Разговоры, которые велись у него за столом и в его присутствии, быть может, неуместные и чересчур эксцентричные, были, однако, вообще поучительны и привлекательны. Они отличались большой свободой ума и откровенностью мнений, что должно было возбуждать и укреплять суждения молодого великого князя, и приучать его выслушивать и уважать правду. Это общество – нужно принять это особенно во внимание – не состояло из недовольных и лиц оппозиции, а напротив того, состояло из людей, горячо преданных своей государыне и своему отечеству. Поэтому-то они и позволяли себе свободно выражаться, и не боялись скомпрометировать себя и повредить делу монархии, порицая то, что им казалось достойным порицания и противным истинным пользам родины, которую они любили прежде всего.

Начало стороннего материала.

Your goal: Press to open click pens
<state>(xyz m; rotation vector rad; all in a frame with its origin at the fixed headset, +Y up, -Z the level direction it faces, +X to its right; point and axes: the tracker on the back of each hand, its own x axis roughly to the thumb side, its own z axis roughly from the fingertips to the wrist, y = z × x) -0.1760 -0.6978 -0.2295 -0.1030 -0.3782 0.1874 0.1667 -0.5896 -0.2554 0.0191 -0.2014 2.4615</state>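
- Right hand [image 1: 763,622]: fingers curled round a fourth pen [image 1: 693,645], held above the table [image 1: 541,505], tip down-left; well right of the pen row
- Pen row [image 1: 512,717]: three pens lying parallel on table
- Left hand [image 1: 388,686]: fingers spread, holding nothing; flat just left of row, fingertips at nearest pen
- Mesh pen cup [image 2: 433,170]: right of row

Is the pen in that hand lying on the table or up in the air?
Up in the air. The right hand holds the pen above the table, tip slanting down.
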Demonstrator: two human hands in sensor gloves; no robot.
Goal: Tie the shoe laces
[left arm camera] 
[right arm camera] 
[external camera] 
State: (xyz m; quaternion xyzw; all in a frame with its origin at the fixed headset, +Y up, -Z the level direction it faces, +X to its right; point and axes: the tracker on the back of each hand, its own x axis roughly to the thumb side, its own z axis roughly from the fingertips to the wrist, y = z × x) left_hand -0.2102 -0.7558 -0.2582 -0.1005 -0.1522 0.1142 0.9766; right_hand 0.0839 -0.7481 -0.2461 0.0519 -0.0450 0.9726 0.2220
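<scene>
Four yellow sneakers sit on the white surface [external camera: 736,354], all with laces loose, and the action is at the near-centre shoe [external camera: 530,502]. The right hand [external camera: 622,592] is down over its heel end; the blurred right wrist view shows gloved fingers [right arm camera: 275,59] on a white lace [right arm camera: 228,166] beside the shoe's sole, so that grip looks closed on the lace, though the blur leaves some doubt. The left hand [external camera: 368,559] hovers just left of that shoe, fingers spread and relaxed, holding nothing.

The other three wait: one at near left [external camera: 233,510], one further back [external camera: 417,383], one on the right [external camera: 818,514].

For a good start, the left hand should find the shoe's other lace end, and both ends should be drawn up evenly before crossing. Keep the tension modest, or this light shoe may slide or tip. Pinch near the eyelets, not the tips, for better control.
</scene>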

2. Военный элемент не преобладал в воспитании и среди лиц, окружавших юного великого князя. Военные упражнения не отвлекали его от занятий. Его не приучали быть прежде всего военным. Конечно, будущий монарх такого великого государства, как Россия, не мог оставаться чуждым того, что должно отчасти составлять силу и безопасность государства. Но его обучали военному делу с высшей точки зрения, а не погружали в мельчайшие практические подробности, которые только могли бы сбить и ложно направить ум ребенка. Ему отнюдь не вменяли в важнейшие и первейшие обязанности то, что на самом деле для него было бы ничем иным, как забавою, и неизбежно должно было бы отвлечь его от занятий более серьезных и помешало бы приготовиться к исполнению несравненно более суровых и священных обязанностей.
3. Религиозное воспитание великого князя было особенно тщательно. Кроме своих уроков, архимандрит Платон, бывший впоследствии украшением нашей Церкви, занимался каждое воскресенье и каждый праздник благочестивым чтением с учеником своим. Он был допущен в его общество и часто обедал у него, вследствие чего отношения великого князя к своему законоучителю и духовнику были не только в известных случаях духовные, а в других официальные, но постоянно и вне духовно-служебных обязанностей имели характер задушевный. Платон говорил проповеди при дворе. Истины, которые он высказывал во имя слова Божия, имели самое лучшее и благотворное влияние на ум юного великого князя и на весь двор».[2]
Излишняя откровенность Панина с воспитанником оказала великому князю, кроме нужных познаний, и медвежью услугу. В мальчике росло убеждение, что отец пострадал несправедливо, а мать похитила его власть, которая по дедовским обычаям и допетровским законам должна была переходить от отца к старшему сыну. Но даже по изменениям Петра I к закону о престолонаследии, Екатерина Алексеевна могла воссесть на царский трон только по завещанию императора Петра III, чего, конечно же, никогда бы не случилось. И эти чувства, посеянные в душе мальчика воспитателем, великому князю пришлось таить в себе тридцать с лишним лет!
Среди других наставников Павла Петровича следует выделить Семена Андреевича Порошина. Он состоял при наследнике престола с середины 1762 года. В 1768 году, вследствие дворцовых интриг, он был удален от двора, получил в командование пехотный полк и скоропостижно скончался 12 сентября 1769 года, на 29-м году жизни. По поводу его преждевременной кончины историк С.М. Соловьев заметил: «Исчез один из самых светлых русских образов второй половины XVIII века, начато было хорошее слово, хорошее дело и порвано в самом начале».